Six years ago, I became a life insurance agent. As a journalist writing a story on the quality of agents’ training and licensing, this was the only way to get a first person account (I was working in another newspaper at that time). An agent from a private life insurance company, who came to sell me a unit-linked insurance policy (Ulip), assuring double-digit returns, helped me since he was a couple of new recruits away to a holiday in the hills.
His aspiration for a free family trip was also his bait for me and that’s how I was introduced to this professional title: life insurance agent. The job: sell as many policies as you can, meet the targets and get free gifts over and above the commission that is rightfully yours. And what do you do to deserve that money? Nothing. Really, nothing. I did not sit through the 100 hours of mandatory training before the exam because this agent helped me fudge my attendance. And when I cleared my exam, I did not go for any product training. Yet, soon after, I was swamped with SMSes of new policies to sell and target figures to meet. I would also receive SMSes promising added incentives such as trips to exotic destinations.
Obviously, I didn’t sell any policy because this exercise was part of a story to unearth how the masses were being lured into becoming agents and my licence with no business written against my name expired soon after. But the experience really described the people who got almost 40% of the policyholders’ money for selling policies they perhaps themselves do not understand. It also exposed the environment in which the distribution landscape existed and continues to exist even now to a large extent. Lack of training, front-loaded incentives and no accountability transformed most insurance agents to con artists, who left a trail of unhappy investors. Seeing through the hard-sell much later, these investors simply refused to fund the policy any further and losing much of their investments in the bargain.
But for an industry that depends on a continuous stream of premium income, also known as renewal premiums, it is disconcerting to see complete apathy to the malaise in their distribution system. A good look at the products that were built like investor traps and the puzzle begins to unravel itself; you start understanding why despite such high rates of customer dissatisfaction and lapsation, insurers have made profits and reported double-digit business growth consistently.

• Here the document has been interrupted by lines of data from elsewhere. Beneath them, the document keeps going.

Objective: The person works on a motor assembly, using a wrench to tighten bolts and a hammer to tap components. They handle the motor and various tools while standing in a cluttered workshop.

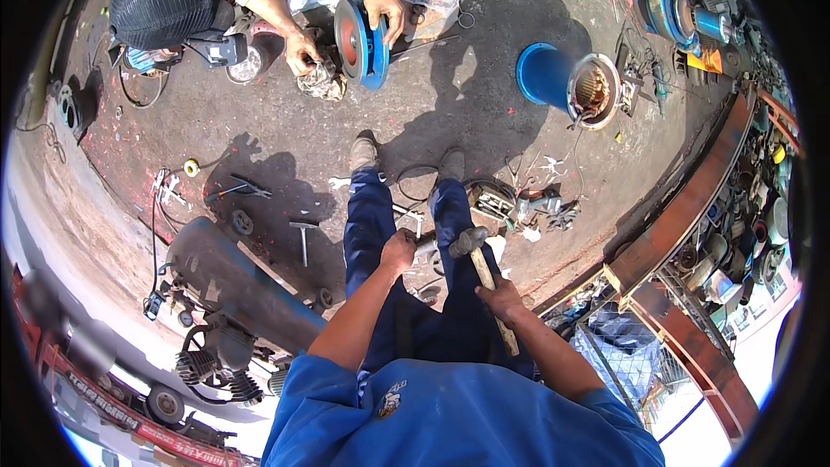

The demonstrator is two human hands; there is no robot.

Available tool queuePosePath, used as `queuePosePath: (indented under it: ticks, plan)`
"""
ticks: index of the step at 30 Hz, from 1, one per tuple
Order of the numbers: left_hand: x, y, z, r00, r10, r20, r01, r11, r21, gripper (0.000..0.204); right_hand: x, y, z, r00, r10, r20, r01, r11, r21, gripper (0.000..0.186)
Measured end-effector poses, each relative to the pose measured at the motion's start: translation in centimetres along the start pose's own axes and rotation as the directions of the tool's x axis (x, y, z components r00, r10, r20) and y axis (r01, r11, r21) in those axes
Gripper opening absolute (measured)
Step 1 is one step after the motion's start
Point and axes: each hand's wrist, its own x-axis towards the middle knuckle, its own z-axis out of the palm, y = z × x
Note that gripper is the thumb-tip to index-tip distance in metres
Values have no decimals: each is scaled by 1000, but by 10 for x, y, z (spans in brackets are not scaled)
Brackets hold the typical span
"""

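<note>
My right hand [501, 301] is closed round the pale wooden handle of a hammer [486, 272], whose worn metal head points away from me above my right thigh. My left hand [399, 251] makes a closed grip over my left knee. A short dark piece [425, 246] shows at its right side, too small and shaded to name. Across from me a co-worker steadies a blue round flange-like part [375, 52] with one hand [385, 10], while the other hand [303, 52] is at a crumpled rag [322, 82].
A blue motor housing [546, 78] with exposed windings lies at the right. Pliers [244, 188], a T-handle wrench [303, 240] and a yellow tape roll [191, 168] lie on the left floor. An air compressor [246, 281] stands near left, and rusty steel beams [683, 199] run along the right.
</note>
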Motion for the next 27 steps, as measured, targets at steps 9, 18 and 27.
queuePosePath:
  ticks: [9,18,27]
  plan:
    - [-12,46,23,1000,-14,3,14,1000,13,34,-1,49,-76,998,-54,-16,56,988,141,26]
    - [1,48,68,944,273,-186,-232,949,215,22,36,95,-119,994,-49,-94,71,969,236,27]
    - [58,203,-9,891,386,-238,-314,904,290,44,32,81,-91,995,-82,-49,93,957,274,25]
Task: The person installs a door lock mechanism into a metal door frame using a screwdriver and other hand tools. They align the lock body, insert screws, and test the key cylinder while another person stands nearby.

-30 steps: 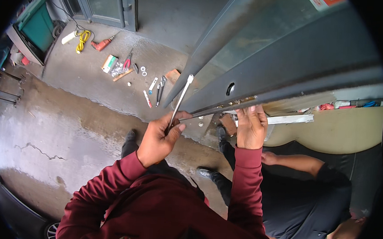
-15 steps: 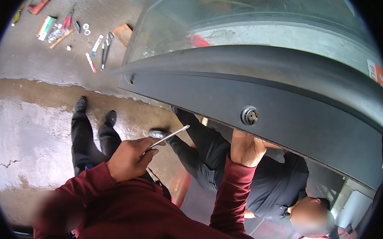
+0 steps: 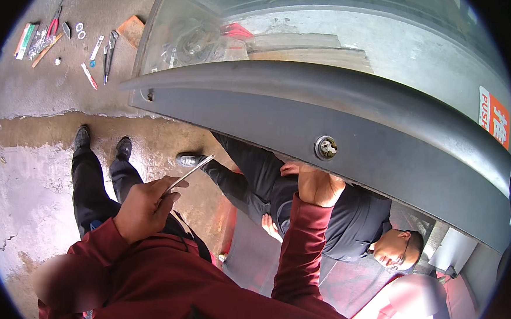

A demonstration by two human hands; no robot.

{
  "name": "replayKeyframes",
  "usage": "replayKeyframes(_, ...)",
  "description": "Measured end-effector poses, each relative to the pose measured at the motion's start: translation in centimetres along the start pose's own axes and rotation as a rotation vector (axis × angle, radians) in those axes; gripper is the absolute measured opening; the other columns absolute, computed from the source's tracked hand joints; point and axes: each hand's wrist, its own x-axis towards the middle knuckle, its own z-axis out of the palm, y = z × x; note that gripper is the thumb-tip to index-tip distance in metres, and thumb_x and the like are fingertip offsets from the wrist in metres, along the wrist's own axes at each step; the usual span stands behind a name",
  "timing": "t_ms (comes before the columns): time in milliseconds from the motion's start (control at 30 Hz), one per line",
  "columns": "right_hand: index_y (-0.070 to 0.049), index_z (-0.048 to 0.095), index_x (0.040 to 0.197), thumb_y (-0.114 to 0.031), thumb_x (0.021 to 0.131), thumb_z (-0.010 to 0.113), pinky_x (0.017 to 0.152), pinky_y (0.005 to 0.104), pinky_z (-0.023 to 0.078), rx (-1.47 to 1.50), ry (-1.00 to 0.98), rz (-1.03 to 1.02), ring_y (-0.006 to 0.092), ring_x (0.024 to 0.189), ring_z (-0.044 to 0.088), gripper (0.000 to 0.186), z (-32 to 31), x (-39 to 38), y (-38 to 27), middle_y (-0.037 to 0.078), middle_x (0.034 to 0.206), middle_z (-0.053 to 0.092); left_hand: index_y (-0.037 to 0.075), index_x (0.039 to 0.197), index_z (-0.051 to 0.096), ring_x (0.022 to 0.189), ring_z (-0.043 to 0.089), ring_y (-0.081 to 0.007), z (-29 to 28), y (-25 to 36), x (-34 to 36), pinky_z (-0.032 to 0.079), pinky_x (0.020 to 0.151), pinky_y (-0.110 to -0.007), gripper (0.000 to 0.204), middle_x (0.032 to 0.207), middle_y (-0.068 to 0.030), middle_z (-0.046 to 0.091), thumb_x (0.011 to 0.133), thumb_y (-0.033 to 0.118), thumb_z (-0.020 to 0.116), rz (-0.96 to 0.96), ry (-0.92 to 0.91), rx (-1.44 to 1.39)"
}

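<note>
My left hand (image 3: 145,207) is closed around a thin flat metal strip (image 3: 191,171) that points up and to the right, held in front of my red-sleeved chest. My right hand (image 3: 318,185) reaches up and grips the lower edge of a dark grey door frame (image 3: 304,124) held nearly horizontal above me. A round lock cylinder (image 3: 326,147) sits in the frame just above that hand. The door's glass pane (image 3: 309,40) stretches away above the frame.
A person in dark clothes (image 3: 299,203) crouches under the door, close to my right arm. My shoes (image 3: 101,144) stand on cracked concrete. Several hand tools (image 3: 70,40) lie scattered on the floor at upper left, beside a wooden block (image 3: 132,29).
My view has swung from the door's edge to beneath the frame. My left hand has come down with the metal strip, away from the door. My right hand stays on the frame's edge.
</note>
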Motion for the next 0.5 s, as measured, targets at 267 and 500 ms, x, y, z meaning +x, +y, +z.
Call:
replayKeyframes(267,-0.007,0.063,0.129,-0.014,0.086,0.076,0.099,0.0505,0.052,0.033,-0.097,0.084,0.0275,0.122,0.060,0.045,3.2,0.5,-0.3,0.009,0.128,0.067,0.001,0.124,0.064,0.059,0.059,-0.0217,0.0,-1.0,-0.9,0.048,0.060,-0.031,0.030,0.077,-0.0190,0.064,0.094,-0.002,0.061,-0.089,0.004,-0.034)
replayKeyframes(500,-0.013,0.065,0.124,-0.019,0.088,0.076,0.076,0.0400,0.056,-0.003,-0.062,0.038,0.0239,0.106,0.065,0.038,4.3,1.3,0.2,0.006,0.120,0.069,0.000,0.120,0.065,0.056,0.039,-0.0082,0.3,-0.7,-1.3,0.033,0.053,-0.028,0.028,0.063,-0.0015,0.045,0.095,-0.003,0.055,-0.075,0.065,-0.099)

As a rookie reporter some six years back, I would meet a lot of agents posing as an interested customer to get a sense of how Ulips were sold. It’s true that Ulips were sold as a three-year product, promising double-digit return in a short span of time, but one such instance is worth mentioning. A bank representative while dishing out the benefits of a Ulip handed me the brochure. A quick glance at the cost told me that the insurer would keep 70% of my money as premium allocation charge in the first year and if I surrendered the policy after the first year, I would get nothing back. Yet for the bank representative, a three-year horizon was good enough for a double-digit return.
This explains why insurers did not raise an alarm in the face of high lapsation rates and why agents continued mis-selling. Fat charges in the policy ensured they were able to recover most of their costs and high lapsation only translated into profits for the companies. So while the agent made his money from the sale of policies and the insurers made profits out of lapsation, you and me became the losers. Yes, we were sold these policies as a money-doubling vehicle, but we are responsible, too, for falling into such traps. We buy them in the last-minute rush to save taxes or we simply don’t read through the brochures to understand the product, when we can if we take the trouble to do so. But the mis-selling engulfed the investments of even those who are simply not equipped to understand the intricacies of a bundled financial product.
But it’s not just the product structure and distribution that have eroded trust in the industry and let the problem of mis-selling persist for so long. It is also the lack of right data. For an industry that is regulated and yet is reeling under rampant mis-selling, it is quite astonishing to know that there is no data on how much the investors have lost. The government has also taken note of this and thinks it is deliberate on the part of the insurer to not give out data on how much investors lost. Mint Money struggled with the information at hand to arrive at an estimate of how much the investors lost in the last seven years. So if the industry collected 3.7 trillion worth of premiums from the sale of fresh regular premium policies in the last seven years, we the investors lost 1.56 trillion.
So far the insurance regulator has attacked the roots of the problem. Surrender charges are capped and costs have been contained so that there is an automatic focus on the persistency of a policy. And that will happen if the policies are sold for the right reason. But we still need to cover more ground. As rightly pointed out by an industry veteran, we should ask why did the insurers move the lapsed money to their profit and loss account when it belonged to the policyholders? Another pertinent question is how can we get justice for the people who have lost their money to insurance mis-selling.